My pal John Schneider out in Tuscon has his fangs out today and they’re dripping poison. Sounds like John’s grown as irritated by insane listing prices as I have.
Phew! Really, Awesome Timing.
Just listed for $5,000,000 or $722/sf, and a spec home no less.
Yep. We’re a little thin in that category, so hopefully this’ll hold back the hordes of hungry home buyers looking for $5,000,000 homes in the Foothills.
It’s new, it’s in the Canyons, it’s 6924 sq. ft., and it’s still under construction so, if you hurry, you may still have time to choose your color scheme.
7454 N Secret Canyon Dr, Tucson, AZ 85718
**unless someone reminds me to update it, this link will expire on
4/9/09** then again, by then, this house may be long gone.
Best Wishes, and welcome to the 2009 real estate market.
Money to (my) People!
According to the NYT, our crazyiest, dumbest member of Congress (and it was a close race), Maxine Waters, tried to use her office to secure favors for a friend. Of course, her peers are no more likely to chastise her for this than they are Charlie Rangel for his little shenanigans. And we won’t discuss Air Nancy either, shall we?
WASHINGTON — Top banking regulators were taken aback late last year when a California congresswoman helped set up a meeting in which the chief executive of a bank with financial ties to her family asked them for up to $50 million in special bailout funds, Treasury officials said.

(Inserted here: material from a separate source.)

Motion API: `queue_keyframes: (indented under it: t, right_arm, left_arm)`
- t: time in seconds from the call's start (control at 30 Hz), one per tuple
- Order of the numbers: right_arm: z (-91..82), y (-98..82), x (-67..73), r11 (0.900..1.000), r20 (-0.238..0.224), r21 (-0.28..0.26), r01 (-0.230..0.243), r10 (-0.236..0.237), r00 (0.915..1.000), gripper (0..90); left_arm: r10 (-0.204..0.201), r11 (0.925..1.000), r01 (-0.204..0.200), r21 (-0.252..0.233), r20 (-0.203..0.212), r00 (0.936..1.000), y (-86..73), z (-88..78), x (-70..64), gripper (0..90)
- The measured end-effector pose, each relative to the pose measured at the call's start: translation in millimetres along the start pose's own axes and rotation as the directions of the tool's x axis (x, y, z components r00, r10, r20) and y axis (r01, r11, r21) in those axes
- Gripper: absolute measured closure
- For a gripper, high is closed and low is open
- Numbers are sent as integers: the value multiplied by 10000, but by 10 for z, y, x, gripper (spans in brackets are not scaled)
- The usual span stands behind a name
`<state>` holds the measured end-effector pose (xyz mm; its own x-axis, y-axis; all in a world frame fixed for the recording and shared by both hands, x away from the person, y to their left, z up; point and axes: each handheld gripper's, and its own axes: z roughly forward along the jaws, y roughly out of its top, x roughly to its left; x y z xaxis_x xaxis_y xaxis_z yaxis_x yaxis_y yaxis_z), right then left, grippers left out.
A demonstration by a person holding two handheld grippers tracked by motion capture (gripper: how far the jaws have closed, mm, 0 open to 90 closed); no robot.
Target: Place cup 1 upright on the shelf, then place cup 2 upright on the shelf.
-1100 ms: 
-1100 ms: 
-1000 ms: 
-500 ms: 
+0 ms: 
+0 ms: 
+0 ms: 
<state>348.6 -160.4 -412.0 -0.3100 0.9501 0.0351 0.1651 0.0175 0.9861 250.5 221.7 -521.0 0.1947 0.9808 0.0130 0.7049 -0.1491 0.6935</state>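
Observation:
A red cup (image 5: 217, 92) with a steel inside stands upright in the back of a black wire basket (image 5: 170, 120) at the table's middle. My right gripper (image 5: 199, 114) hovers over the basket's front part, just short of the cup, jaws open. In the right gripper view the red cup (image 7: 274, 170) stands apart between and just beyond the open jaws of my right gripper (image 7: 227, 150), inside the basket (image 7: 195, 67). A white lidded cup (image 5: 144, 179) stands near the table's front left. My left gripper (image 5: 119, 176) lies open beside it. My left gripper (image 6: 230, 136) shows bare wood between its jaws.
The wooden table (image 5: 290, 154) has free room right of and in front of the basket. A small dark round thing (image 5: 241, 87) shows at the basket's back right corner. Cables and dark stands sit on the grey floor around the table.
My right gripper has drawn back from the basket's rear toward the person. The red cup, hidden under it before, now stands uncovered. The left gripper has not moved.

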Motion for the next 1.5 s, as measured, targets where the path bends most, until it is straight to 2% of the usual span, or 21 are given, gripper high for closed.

“Here you had a tiny community bank that comes in and they are not proposing a broader policy — they were asking for help for themselves,” said Steve Lineberry, a former Treasury aide who attended the meeting. “I don’t remember that ever happening before.”
Ms. Waters declined on Tuesday to comment on the meeting, or to say if her husband still owns OneUnited shares. Her staff released two letters that showed the meeting was initially called to discuss industry concerns broadly, not matters related just to OneUnited.
The congresswoman, a member of the House Financial Services Committee, did not disclose her ties to OneUnited to Treasury officials, who said they learned of them only later.
Picture of a typical cell in the Manhattan Correctional Center. I’ve always wondered why people facing a lifetime behind bars choose that over death. I’m still wondering.
FBI arrests two after raiding offices of Obama’s pick for Chief Information Office. I have no idea what this is about but two men in Vivek Kundra’s office, Yusif Acar and Sushil Bansal, were nabbed by the FBI today. Maybe they were holding an illegal meeting of the United Nations?
UPDATE: Googling Mr. Kundra turns up lots of information on him, including this NYT article. He sounds like a pretty smart guy who could bring good ideas to the government so I hope this arrest story is restricted to the two arrestees.
25 Dairy Road
This house was bought new for $7.3 million in 2006 and put back up for sale in April 2008 for $10.5 million. In the best of times, this house wouldn’t have appreciated $3.2 million in two years and in this market, listing it at that price bordered on stupid – to be kind, let’s use “futile”. It expired today, unsold. If it comes back, the owner might consider that prices have dropped since 2006, not risen.
Demmerkrats unveil ad campaign attacking Rush Limbaugh. I keep hearing from my liberal friends that we finally have a genius in the White House. I keep asking, where’s the evidence of that? Not here.
Monica Noel tries on new outfit
Besides, Monica rather likes the fashion!